Plus grand monastère chartreux de France, la Chartreuse de Neuville et ses 18 000 m² de bâti nécessitent 15 millions de travaux de restauration, déjà bien engagés. Outre l’appui des monuments historiques, l’association a pu compter sur des mécènes privés. "Le fonds régional IRD a été un soutien très précieux dès le début, avant même les collectivités locales. Nous sommes aussi soutenus par Lesaffre, Vilogia, la Banque Populaire ou encore des PME locales", énumère Alexia Noyon. Aujourd’hui le tiers-lieu, qui emploie une dizaine de salariés et dont le seul fonctionnement nécessite 1 million d’euros par an, tourne grâce à 40 % de subventions, 40 % de mécénat privé, et 20 % de recettes propres.

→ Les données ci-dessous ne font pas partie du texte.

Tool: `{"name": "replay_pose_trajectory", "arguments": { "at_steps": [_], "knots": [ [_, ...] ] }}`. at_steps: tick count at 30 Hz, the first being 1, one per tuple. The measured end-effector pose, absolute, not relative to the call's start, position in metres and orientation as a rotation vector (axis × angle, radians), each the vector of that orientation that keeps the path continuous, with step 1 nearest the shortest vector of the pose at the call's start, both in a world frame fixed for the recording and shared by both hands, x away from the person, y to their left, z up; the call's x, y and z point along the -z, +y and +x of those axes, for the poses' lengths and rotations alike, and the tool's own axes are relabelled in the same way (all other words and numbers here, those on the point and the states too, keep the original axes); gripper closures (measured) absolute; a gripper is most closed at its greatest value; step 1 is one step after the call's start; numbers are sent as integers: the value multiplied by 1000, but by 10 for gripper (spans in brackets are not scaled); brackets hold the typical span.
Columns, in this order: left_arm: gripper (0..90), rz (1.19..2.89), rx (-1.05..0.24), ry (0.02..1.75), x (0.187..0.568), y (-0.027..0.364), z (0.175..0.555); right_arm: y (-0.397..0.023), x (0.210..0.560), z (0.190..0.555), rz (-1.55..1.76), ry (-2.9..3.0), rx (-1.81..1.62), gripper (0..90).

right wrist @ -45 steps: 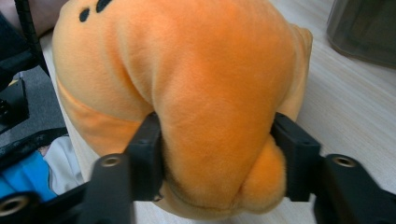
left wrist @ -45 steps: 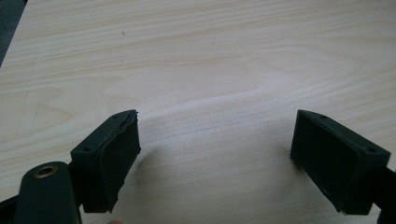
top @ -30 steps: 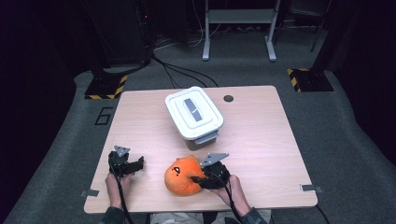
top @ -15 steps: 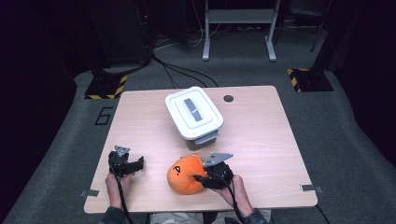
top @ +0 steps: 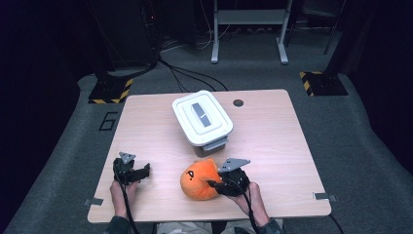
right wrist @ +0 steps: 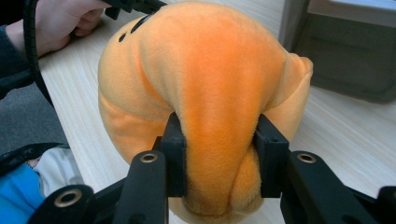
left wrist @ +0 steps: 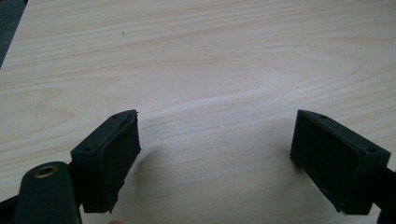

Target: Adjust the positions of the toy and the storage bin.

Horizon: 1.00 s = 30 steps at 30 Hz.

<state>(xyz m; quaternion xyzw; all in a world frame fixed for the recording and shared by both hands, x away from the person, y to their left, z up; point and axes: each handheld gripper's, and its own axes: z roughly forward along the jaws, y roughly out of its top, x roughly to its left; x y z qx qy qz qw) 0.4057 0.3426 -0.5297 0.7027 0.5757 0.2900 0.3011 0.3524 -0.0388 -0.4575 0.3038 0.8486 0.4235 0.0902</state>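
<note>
An orange plush toy (top: 198, 179) with a dark face mark rests on the wooden table (top: 272, 146) near its front edge. My right gripper (top: 214, 184) is shut on the toy's right side. In the right gripper view the two black jaws pinch a fold of the orange plush toy (right wrist: 219, 93), squeezing it narrow between the pads. My left gripper (top: 145, 171) rests at the front left of the table, apart from the toy. Its jaws stand wide open in the left gripper view, the left gripper (left wrist: 215, 154) holding nothing over bare wood.
A white lidded plastic box (top: 201, 117) stands at the table's middle, just behind the toy. A small round dark hole (top: 238, 103) sits near the far edge. Black stands and cables lie on the grey floor beyond the table.
</note>
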Motion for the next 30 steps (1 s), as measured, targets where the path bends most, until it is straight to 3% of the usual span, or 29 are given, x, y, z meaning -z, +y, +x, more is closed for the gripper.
{"name": "replay_pose_trajectory", "arguments": {
  "at_steps": [30],
  "knots": [
    [152, 1864, -771, 1529, 530, 342, 406, -80, 457, 351, 1008, 2462, -1187, 626]
  ]
}}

Après la fin des travaux, prévue en 2025, Alexia Noyon vise 60 % de recettes propres, 20 % de mécénat, et 20 % de subventions.

Un rôle à jouer pour les entreprises

Le Covid n’a pas prouvé qu’au gouvernement la force de frappe des tiers-lieux. Le bonnetier Lemahieu (150 salariés, 8,2 M€ de CA 2021), a pu produire 450 000 masques lors du premier confinement, grâce à un partenariat avec l’association le Souffle du Nord, et la mobilisation de 24 000 couturières bénévoles. "Le Covid nous a montré qu’ensemble, on va plus vite et plus loin. De là est né le désir de créer une maison commune, ouverte à tous, autour du textile responsable", résume Martin Breuvart, co-dirigeant de Lemahieu. "Nous avons lancé un groupe de travail en interne, mais ce n’est pas notre métier, c’était très chronophage. Et puis, ce n’est pas le principe, on ne monte pas un tiers-lieu tout seul dans son coin." C’est donc une rencontre qui relance le projet. Passionnée par les enjeux du textile et du réemploi, Sigrid Lucas est missionnée par la PME pour monter IDTiss. Le tiers-lieu devrait voir le jour en 2022, au sein des locaux de Lemahieu, à Saint-André-lez-Lille. "IDTiss sera ouvert à tous, aux industriels, aux professionnels, aux associations. Nous y créerons un atelier et un fablab, ainsi qu’un espace de création artistique. Une large part des activités reposera sur le réemploi des chutes de Lemahieu ou de ses partenaires, et sur la réparation et l’upcycling de pièces textiles" projette Sigrid Lucas. "IDTiss continuera à faire vivre une communauté autour du textile et de Lemahieu. Cela nous intéresse en termes d’impact local mais aussi, de recrutement, puisque les ateliers pourront faire naître des vocations. Pour nous qui cherchons à produire les vêtements les plus "propres" possibles, la valorisation de nos chutes est aussi très vertueuse", poursuit Martin Breuvart. À l’origine du projet, Lemahieu n’entend pas pour autant en faire sa chose. "Nous sommes partenaires de la structure, mais nous n’avons pas vocation à le subventionner. Nous fournirons des machines, du tissu, des savoir-faire, mais IDTiss restera indépendant. L’idée est que d’ici trois ans, le tiers-lieu puisse vivre de ses propres ailes, dans d’autres locaux". Voire, si le succès est au rendez-vous, se dupliquer un peu partout en France.